例えば、相続の中の手続きのひとつ、相続放棄。
この手続きの期間は、相続の手続きが必要と知った日から3ヶ月以内にしなければならない、と規定されています。3ヶ月「も」ある。そう思うかもしれません。
しかし、相続の手続きに必要な書類は、戸籍謄本などなので、公的機関に行く必要のあるものばかり。
ちなみに、必要な書類というのは、
相続放棄の申述書
標準的な申立添付書類
被相続人の住民票除票又は戸籍附票
申述人(放棄する方)の戸籍謄本
被相続人の死亡の記載のある戸籍(除籍,改製原戸籍)謄本
です。
さらに、被相続人(亡くなった方)との関係によっては、さらなる戸籍関係の書類が必要になります。
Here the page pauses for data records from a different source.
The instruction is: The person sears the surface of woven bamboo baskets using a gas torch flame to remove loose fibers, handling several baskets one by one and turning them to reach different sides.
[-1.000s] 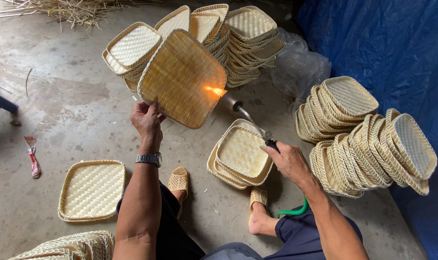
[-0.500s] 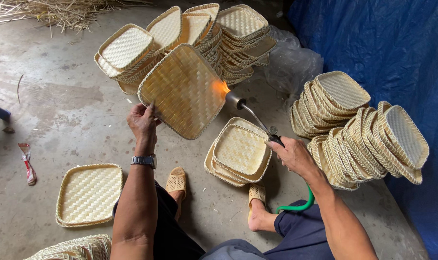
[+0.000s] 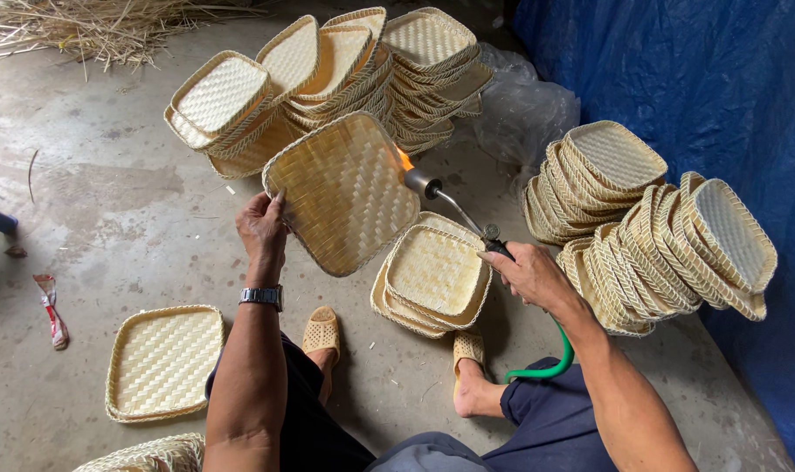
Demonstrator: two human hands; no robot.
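Observation:
My left hand (image 3: pixel 262 229) grips the lower left edge of a square woven bamboo tray (image 3: pixel 343 190), held up and tilted with its bottom toward me. My right hand (image 3: pixel 532 274) is closed on the handle of a gas torch (image 3: pixel 454 207) with a green hose (image 3: pixel 546 365). The torch's small orange flame (image 3: pixel 404 159) touches the tray's upper right rim. Below the torch lies a short stack of the same trays (image 3: pixel 432 275) on the concrete floor.
Tall leaning stacks of trays stand at the back (image 3: pixel 328 79) and at the right (image 3: pixel 651 236) against a blue tarp (image 3: pixel 677 79). A single tray (image 3: pixel 163 361) lies at the lower left. Straw (image 3: pixel 92 26) is piled at the top left. My sandalled feet (image 3: pixel 321 334) rest beside the short stack.
The held tray has turned and shifted slightly, so the flame now plays on its upper right rim. Both hands keep their grips.

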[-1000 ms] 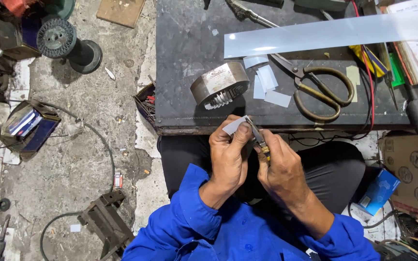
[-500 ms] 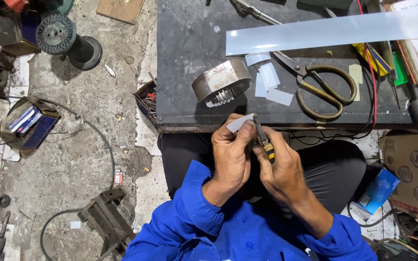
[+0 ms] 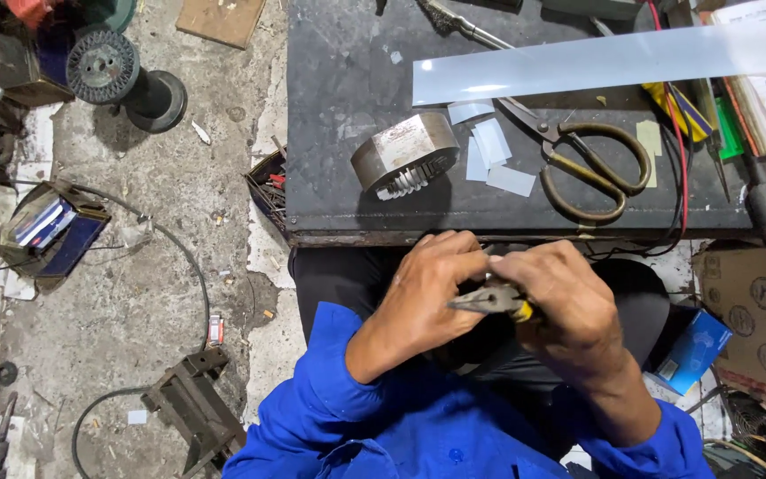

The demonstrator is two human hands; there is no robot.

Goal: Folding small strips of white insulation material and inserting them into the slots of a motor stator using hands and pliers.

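Both hands meeting just below the bench edge (image 3: 489, 238): right hand (image 3: 560, 302) closed around yellow-handled pliers (image 3: 489, 300), long axis level, nose pointing left into the left hand (image 3: 423, 297), fingers curled shut on something too small to tell

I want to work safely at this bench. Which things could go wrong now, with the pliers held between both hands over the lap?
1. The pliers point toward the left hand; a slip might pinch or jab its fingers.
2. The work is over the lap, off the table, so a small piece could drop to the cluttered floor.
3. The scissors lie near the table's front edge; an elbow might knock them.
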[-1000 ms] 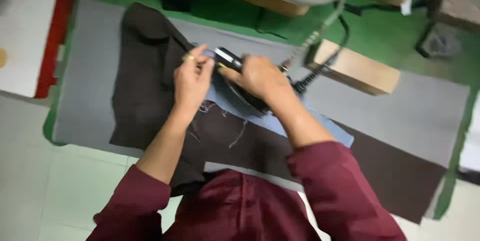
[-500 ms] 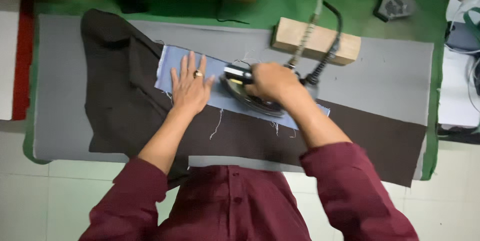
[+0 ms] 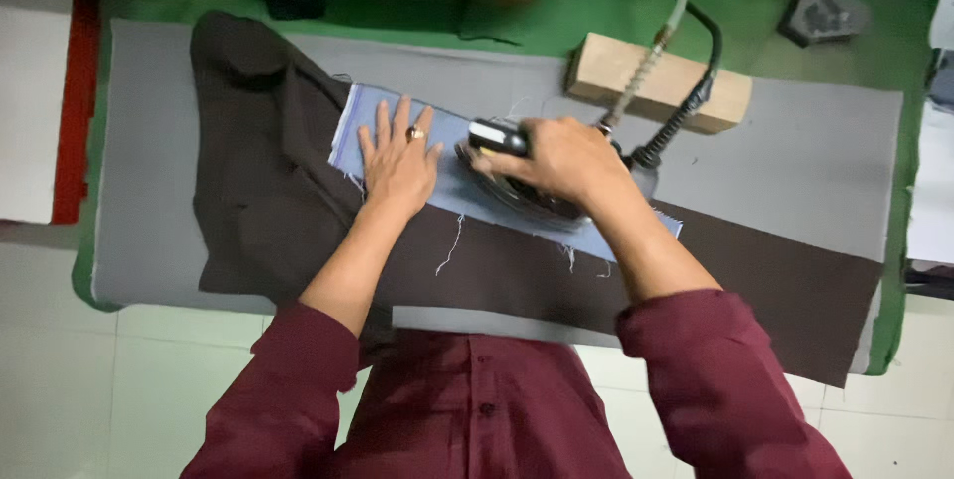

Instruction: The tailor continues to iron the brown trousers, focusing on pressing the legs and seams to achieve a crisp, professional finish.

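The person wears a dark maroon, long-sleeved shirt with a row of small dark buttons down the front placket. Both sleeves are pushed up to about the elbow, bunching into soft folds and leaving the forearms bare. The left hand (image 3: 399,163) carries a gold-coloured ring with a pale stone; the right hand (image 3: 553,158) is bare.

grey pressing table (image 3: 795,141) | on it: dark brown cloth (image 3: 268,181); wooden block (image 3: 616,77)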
先に書いた戸籍などの書類は、亡くなれた方の居住地でないと申請できない、ということがあります。相続放棄される方が、亡くなられた方の近隣に住んでいるのならまだしも、遠方に住んでいるとなると、平日、働いている方には、難しい話ですよね。
しかも、相続放棄の申術したあと、裁判所から紹介書が届きます。しかし、希に、ではありますが、相続放棄が認められないこともあるそうです。
認められないケースとしては、
相続人が、相続財産の全部、または一部を処分したり、消費したりした場合、のようです。
その場合、不服申立て手続きをすることで、相続放棄を認めてもらうよう、働きかけることはできます。ただ、それは、却下されてから2週間以内に手続きを行う必要があります。
そして、相続放棄ができたのであれば、相続放棄申述証明書をもらっておきましょう。これは、不動産の名義変更や、金融機関の債権者が要求してきたときに必要になるので、申請し忘れのないようにしておきたいですね。
これは、裁判所に申請すれば、何度でも再発行してもらえます。